Meta discussion first, replication discussion below :-)

On Mon, Mar 22, 2010 at 4:41 PM, Alex Yurchenko
<alexey.yurchenko@xxxxxxxxxxxxx> wrote:
>> Uh, I'm not sure I can accept this proposition. At least it seems
>> contradictory to MariaDB's vision of being a practical, user and
>> customer driven, database.
> I do understand the desire to marry marketing to software design, but
> they are simply unrelated areas of human activity. "Computer science" is
> called "science" because there are real laws which no marketing genius can
> invalidate. So YMMV.

It is not marketing. Science can produced things with practical value,
and things with little or no practical value. We want to produce
things with practical value.

>> As I see it, for real world applications, you should always start with
> I never suggested to implement a model without connection to use cases,
> and I believe I went to sufficient lengths to explain how proposed model
> can satisfy a broad range of use cases.

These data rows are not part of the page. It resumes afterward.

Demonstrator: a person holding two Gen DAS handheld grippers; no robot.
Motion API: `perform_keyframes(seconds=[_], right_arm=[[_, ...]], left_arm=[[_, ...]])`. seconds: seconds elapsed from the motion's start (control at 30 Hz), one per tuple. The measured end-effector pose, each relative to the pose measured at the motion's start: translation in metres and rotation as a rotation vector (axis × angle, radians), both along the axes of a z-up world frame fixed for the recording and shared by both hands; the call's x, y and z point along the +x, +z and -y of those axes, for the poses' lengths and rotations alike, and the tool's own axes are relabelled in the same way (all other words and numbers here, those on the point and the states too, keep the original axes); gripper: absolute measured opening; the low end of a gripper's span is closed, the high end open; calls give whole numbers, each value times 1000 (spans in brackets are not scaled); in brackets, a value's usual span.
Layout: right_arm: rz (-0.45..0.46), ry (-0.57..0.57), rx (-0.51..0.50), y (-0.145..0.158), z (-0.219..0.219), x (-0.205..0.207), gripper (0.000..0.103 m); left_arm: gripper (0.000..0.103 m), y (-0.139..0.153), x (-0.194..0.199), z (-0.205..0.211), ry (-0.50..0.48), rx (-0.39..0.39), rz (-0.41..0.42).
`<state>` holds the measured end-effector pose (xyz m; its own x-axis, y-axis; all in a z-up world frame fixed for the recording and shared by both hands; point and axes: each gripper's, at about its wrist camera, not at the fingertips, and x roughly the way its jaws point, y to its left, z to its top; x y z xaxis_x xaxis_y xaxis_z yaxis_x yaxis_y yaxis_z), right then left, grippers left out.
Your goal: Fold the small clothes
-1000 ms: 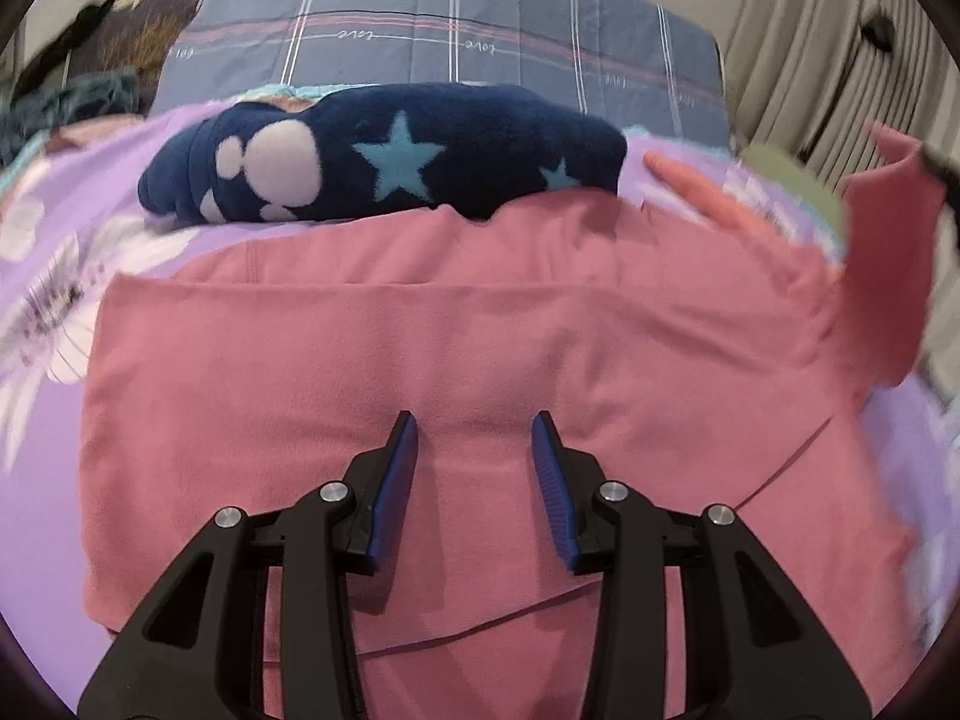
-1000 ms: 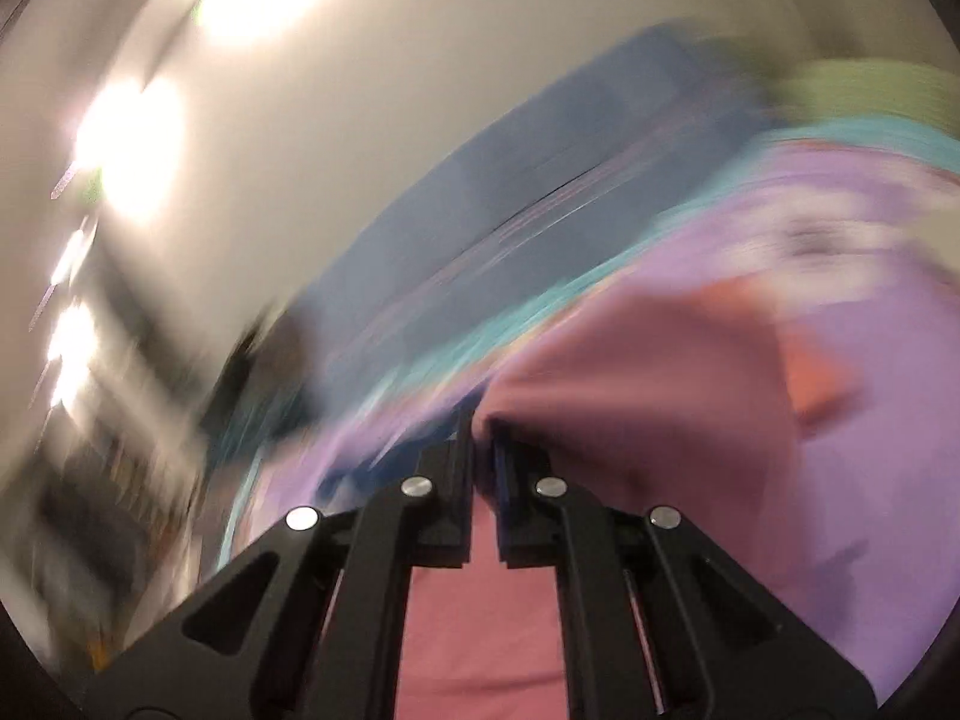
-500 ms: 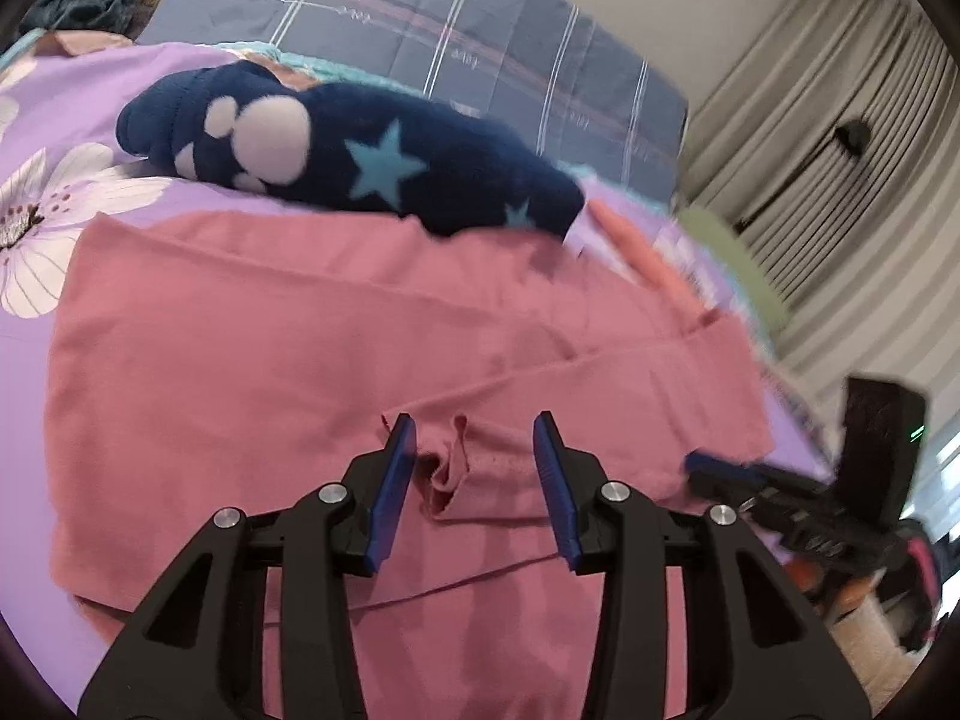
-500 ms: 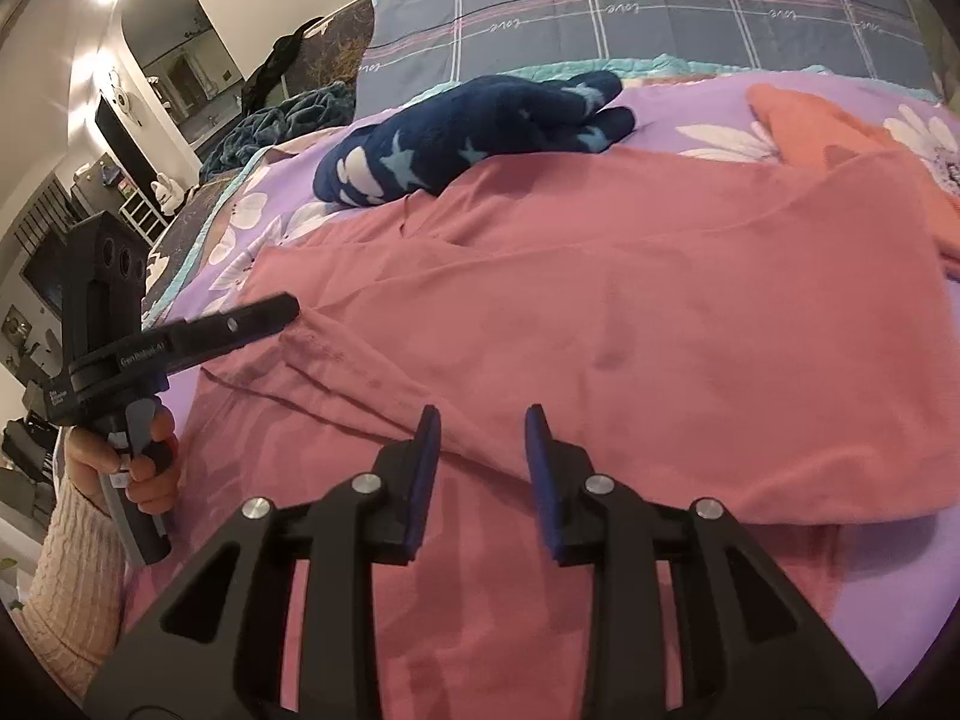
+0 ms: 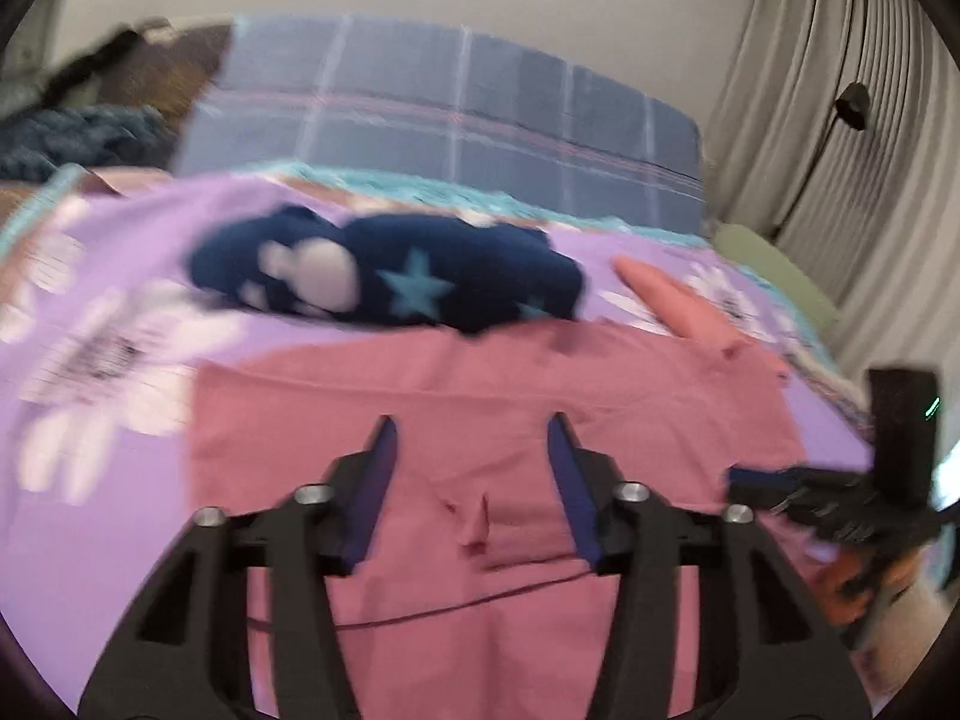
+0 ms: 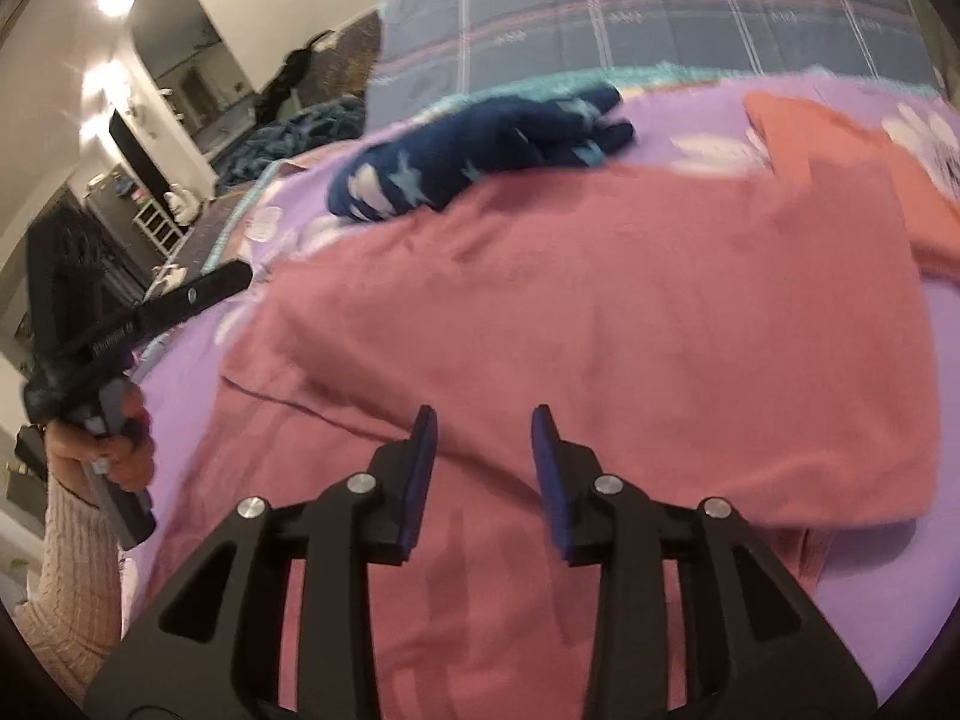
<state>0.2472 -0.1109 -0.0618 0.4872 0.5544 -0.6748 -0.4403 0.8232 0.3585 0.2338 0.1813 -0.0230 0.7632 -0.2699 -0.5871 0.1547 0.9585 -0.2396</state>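
Left tongs (image 5: 471, 450) apart with nothing between, jaws just widening, above pink garment (image 5: 492, 414) spread on lilac floral bedspread (image 5: 120, 324). Behind: navy star-patterned fleece (image 5: 396, 282), plaid pillow (image 5: 456, 120), beige curtains (image 5: 840, 120). Right tongs (image 6: 483, 441) likewise just parted, empty, over same garment's folded edge.

shirt (image 5: 540, 420): dusty pink, plain
fleece thing (image 5: 390, 282): navy with light blue stars and white blobs
bedsheet (image 5: 120, 360): purple, big white flowers
pillow (image 5: 450, 120): grey-blue plaid with white and pink lines
curtain (image 5: 840, 90): beige
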Motion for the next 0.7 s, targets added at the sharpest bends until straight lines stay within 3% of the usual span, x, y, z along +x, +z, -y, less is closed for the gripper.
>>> perform_keyframes(seconds=[0.17,0.37,0.47,0.57,0.7], right_arm=[[-54,70,-13,-2,-33,22,36],[-234,140,29,-32,-80,42,34],[-225,350,74,-27,-92,12,34],[-165,481,14,-18,-99,-15,35],[-126,320,-22,-4,-87,9,35]], left_arm=[[52,-21,-16,-22,18,-58,-77],[52,-33,-32,-28,32,-56,-97],[53,-29,-40,-33,24,-46,-86],[53,-26,-42,-33,4,-54,-79],[53,-29,-39,-21,-45,-85,-90]])
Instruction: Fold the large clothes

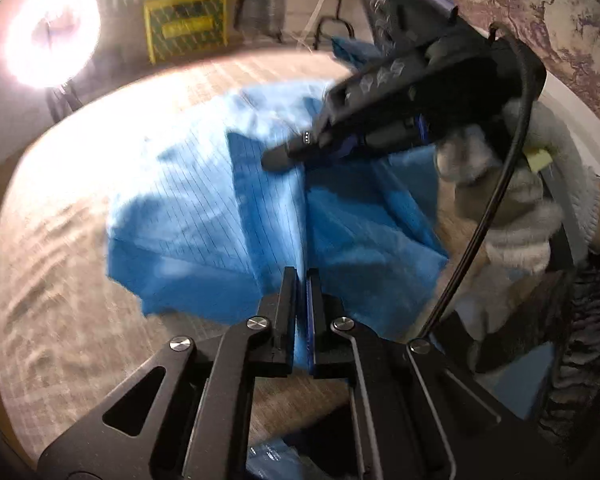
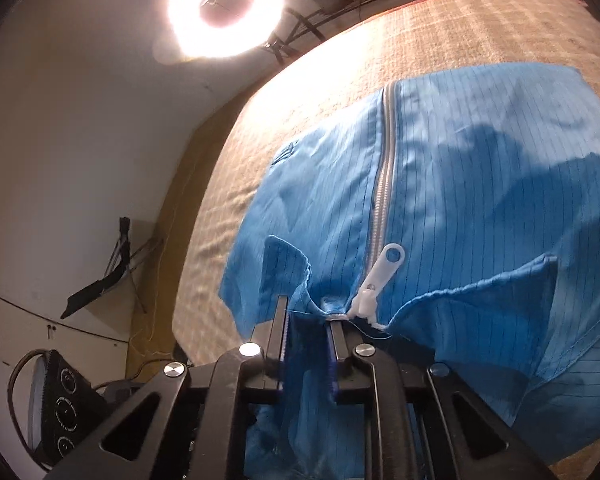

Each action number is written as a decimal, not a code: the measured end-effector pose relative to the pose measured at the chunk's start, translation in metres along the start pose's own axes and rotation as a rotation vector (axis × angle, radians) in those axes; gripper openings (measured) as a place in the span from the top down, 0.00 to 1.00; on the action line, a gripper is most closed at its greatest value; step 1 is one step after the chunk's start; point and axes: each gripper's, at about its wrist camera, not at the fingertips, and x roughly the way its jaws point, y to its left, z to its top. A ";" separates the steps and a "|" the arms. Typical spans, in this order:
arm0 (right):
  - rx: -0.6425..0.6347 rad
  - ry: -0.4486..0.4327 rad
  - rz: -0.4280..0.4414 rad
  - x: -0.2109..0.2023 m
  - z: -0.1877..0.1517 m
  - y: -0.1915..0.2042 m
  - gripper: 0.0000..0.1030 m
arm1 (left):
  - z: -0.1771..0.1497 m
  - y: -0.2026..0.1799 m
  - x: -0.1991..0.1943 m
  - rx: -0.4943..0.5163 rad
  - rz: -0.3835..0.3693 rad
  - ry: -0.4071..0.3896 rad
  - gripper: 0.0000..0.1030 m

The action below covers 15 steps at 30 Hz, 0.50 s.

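A large blue pinstriped garment (image 1: 204,216) lies bunched on a beige textured surface (image 1: 60,300). My left gripper (image 1: 302,280) is shut on a fold of its blue cloth and holds it up. In the left wrist view my right gripper (image 1: 276,158) reaches in from the upper right, held by a white-gloved hand (image 1: 512,216), its tip against the garment. In the right wrist view my right gripper (image 2: 308,312) is shut on the garment (image 2: 480,200) at the collar, next to the white zipper pull (image 2: 380,276). The zipper (image 2: 386,160) runs away from it.
A bright ring light (image 1: 50,34) on a stand shines at the far left; it also shows in the right wrist view (image 2: 224,4). A yellow crate (image 1: 186,24) stands beyond the surface. A patterned wall (image 1: 540,12) is at the right. The beige surface's edge (image 2: 204,200) drops off at left.
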 end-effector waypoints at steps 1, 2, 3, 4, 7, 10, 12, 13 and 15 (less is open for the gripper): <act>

What I was saying, that you're
> always programming a model, not use cases and therefore anything that you
> want to implement must be expressed in terms of the model.

This is true. Skipping the part where you create a model leads to chaos.

> In this connection saying that you have a use case that does not need
> linearly ordered commits really means nothing. Either you need to propose
> another model, live with linearly ordered commits or drop the case. Either
> way it has no effect on the design of this model implementation, because
> linearly ordered commits IS the model. You cannot throw them out without
> breaking the rest of the concept. So much for the usefulness of use cases
> in high-level design: some of them fit, some of them don't.

I'm not sure about where Kristian is, but at least my participation is
based on the assumption that we are still exploring the proposed model
to see if we like it or whether we should modify it or have a
different model. This assessment is based on asking what use case are
served well by the model.

>> I'm also a fan of abstract thinking though. Sometimes you can get
>> great innovations from starting with a nice abstract model, and then
>> ask yourself which real world problems it would (and would not) solve.
> And that's exactly what I'm trying to do in this thread - start with a
> model, not use cases.
>> Either way, you end up with anchoring yourself in real world use
>> cases.
> Well, when you start with a model, it means that you use it as a reference
> stick to accept or reject use cases, doesn't it? So that makes the model
> an
> anchor. And leaves use cases only as means to see how practical the model
> is.

No, this is what I disagree with. You could propose a model that is
sound in a theoretical sense, but useless in practice because it
doesn't serve any use cases that real world users are interested in.
So the use cases are there reference stick to accept or reject the
model. But also the full set of use cases are not set in stone. We can
decide that we like a model because it serves many use cases and then
we reject the use cases not served by it.

> And there is another curious property to models: the more abstract is the
> model (i.e. the less it is rooted in use cases), the more use cases it can
> satisfy. Once you stop designing specifically for asynchronous replication,
> you find out that the same scheme works for synchronous too.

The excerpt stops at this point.